--- WHAT NEEDS TO BE DONE ---
Only the text belongs in the copy. Transcribe the data exactly and drop any pictures.

--- DATASET SECTION ---
= = = =

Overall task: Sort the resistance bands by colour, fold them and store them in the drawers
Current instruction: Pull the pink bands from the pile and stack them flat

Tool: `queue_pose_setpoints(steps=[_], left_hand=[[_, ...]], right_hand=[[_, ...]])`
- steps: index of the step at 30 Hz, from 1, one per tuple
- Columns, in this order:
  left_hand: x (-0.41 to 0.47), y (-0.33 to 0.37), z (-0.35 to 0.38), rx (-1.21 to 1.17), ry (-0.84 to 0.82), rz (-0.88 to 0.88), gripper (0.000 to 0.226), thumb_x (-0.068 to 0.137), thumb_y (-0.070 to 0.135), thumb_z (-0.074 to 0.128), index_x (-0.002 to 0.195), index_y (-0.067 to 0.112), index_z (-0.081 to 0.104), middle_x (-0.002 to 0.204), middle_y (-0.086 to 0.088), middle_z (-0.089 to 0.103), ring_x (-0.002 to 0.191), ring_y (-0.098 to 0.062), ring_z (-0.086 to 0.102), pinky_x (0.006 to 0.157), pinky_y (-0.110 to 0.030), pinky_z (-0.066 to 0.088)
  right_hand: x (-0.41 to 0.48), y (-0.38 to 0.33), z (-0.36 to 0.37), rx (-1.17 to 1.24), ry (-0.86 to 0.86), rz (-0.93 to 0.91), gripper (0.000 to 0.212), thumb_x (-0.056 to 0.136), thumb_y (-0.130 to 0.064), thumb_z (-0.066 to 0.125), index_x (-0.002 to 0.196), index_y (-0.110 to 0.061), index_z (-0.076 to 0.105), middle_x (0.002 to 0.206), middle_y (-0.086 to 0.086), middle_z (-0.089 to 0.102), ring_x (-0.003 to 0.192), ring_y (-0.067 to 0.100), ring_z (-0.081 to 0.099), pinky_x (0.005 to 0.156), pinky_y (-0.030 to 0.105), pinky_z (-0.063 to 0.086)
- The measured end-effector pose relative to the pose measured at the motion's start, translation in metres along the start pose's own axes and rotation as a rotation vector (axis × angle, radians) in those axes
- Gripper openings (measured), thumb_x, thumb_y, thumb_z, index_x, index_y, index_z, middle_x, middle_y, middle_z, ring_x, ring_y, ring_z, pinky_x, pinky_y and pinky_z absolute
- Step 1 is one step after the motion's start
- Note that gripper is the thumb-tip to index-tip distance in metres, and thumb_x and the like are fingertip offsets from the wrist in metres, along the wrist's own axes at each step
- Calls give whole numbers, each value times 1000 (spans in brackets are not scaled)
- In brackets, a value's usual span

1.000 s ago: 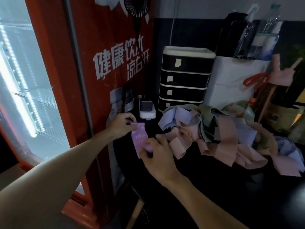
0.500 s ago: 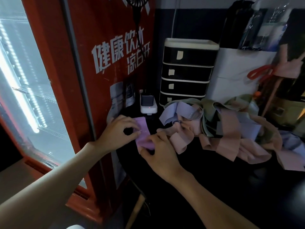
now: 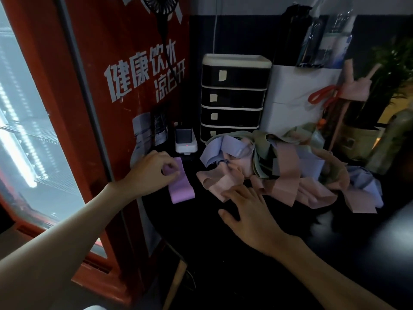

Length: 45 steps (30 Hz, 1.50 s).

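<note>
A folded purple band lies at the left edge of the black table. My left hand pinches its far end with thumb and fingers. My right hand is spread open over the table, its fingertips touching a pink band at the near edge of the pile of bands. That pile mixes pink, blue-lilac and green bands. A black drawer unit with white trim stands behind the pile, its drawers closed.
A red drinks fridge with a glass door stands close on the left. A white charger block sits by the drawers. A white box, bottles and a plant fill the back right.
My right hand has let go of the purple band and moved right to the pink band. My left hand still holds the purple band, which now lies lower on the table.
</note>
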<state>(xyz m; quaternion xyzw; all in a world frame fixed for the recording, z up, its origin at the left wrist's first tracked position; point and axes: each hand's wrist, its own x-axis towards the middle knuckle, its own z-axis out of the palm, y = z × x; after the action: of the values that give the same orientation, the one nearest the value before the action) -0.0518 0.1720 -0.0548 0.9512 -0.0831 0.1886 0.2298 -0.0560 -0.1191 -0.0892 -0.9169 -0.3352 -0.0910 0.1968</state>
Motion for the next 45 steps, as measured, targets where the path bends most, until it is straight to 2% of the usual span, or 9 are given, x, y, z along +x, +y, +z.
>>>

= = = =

--- ANSWER BELOW ---
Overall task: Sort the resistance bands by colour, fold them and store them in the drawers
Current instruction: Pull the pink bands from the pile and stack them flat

Tool: `queue_pose_setpoints(steps=[_], left_hand=[[_, ...]], right_hand=[[_, ...]])`
- steps: index of the step at 30 Hz, from 1, one per tuple
- Columns, in this order:
  left_hand: x (-0.41 to 0.47), y (-0.33 to 0.37), z (-0.35 to 0.38), rx (-1.21 to 1.17), ry (-0.84 to 0.82), rz (-0.88 to 0.88), gripper (0.000 to 0.226), thumb_x (-0.068 to 0.137), thumb_y (-0.070 to 0.135), thumb_z (-0.074 to 0.128), index_x (-0.002 to 0.195), index_y (-0.067 to 0.112), index_z (-0.081 to 0.104), middle_x (-0.002 to 0.204), middle_y (-0.086 to 0.088), middle_z (-0.089 to 0.103), ring_x (-0.002 to 0.191), ring_y (-0.098 to 0.062), ring_z (-0.086 to 0.102), pinky_x (0.006 to 0.157), pinky_y (-0.110 to 0.030), pinky_z (-0.066 to 0.088)
  right_hand: x (-0.41 to 0.48), y (-0.38 to 0.33), z (-0.36 to 0.37), rx (-1.17 to 1.24), ry (-0.86 to 0.86), rz (-0.93 to 0.91), gripper (0.000 to 0.212), thumb_x (-0.056 to 0.136), thumb_y (-0.130 to 0.064), thumb_z (-0.066 to 0.125), index_x (-0.002 to 0.196), index_y (-0.110 to 0.061), index_z (-0.076 to 0.105), middle_x (0.002 to 0.206), middle_y (-0.086 to 0.086), middle_z (-0.089 to 0.102), ring_x (-0.003 to 0.192), ring_y (-0.067 to 0.100), ring_z (-0.081 to 0.099), pinky_x (0.005 to 0.156), pinky_y (-0.030 to 0.105), pinky_z (-0.063 to 0.086)
- The measured end-effector pose relative to the pose measured at the motion's start, translation in metres along the start pose's own axes and rotation as a rotation vector (axis × angle, radians) in those axes
- Gripper openings (measured), thumb_x, thumb_y, thumb_z, index_x, index_y, index_z, middle_x, middle_y, middle_z, ring_x, ring_y, ring_z, pinky_x, pinky_y and pinky_z absolute
- Step 1 is one step after the motion's start
- Note that gripper is the thumb-tip to index-tip distance in metres, and thumb_x and the like are fingertip offsets from the wrist in metres, along the wrist's own axes at each step
- Calls give whole numbers, each value times 1000 (spans in brackets are not scaled)
- In brackets, a value's usual span

1.000 s ago: 
0.500 s ago: 
now: 

Length: 45 steps (30 Hz, 1.50 s).

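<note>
A folded purple band lies at the left edge of the black table. My left hand pinches its far end with thumb and fingers. My right hand is spread open over the table, its fingertips touching a pink band at the near edge of the pile of bands. That pile mixes pink, blue-lilac and green bands. A black drawer unit with white trim stands behind the pile, its drawers closed.
A red drinks fridge with a glass door stands close on the left. A white charger block sits by the drawers. A white box, bottles and a plant fill the back right.
My right hand has let go of the purple band and moved right to the pink band. My left hand still holds the purple band, which now lies lower on the table.
</note>
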<state>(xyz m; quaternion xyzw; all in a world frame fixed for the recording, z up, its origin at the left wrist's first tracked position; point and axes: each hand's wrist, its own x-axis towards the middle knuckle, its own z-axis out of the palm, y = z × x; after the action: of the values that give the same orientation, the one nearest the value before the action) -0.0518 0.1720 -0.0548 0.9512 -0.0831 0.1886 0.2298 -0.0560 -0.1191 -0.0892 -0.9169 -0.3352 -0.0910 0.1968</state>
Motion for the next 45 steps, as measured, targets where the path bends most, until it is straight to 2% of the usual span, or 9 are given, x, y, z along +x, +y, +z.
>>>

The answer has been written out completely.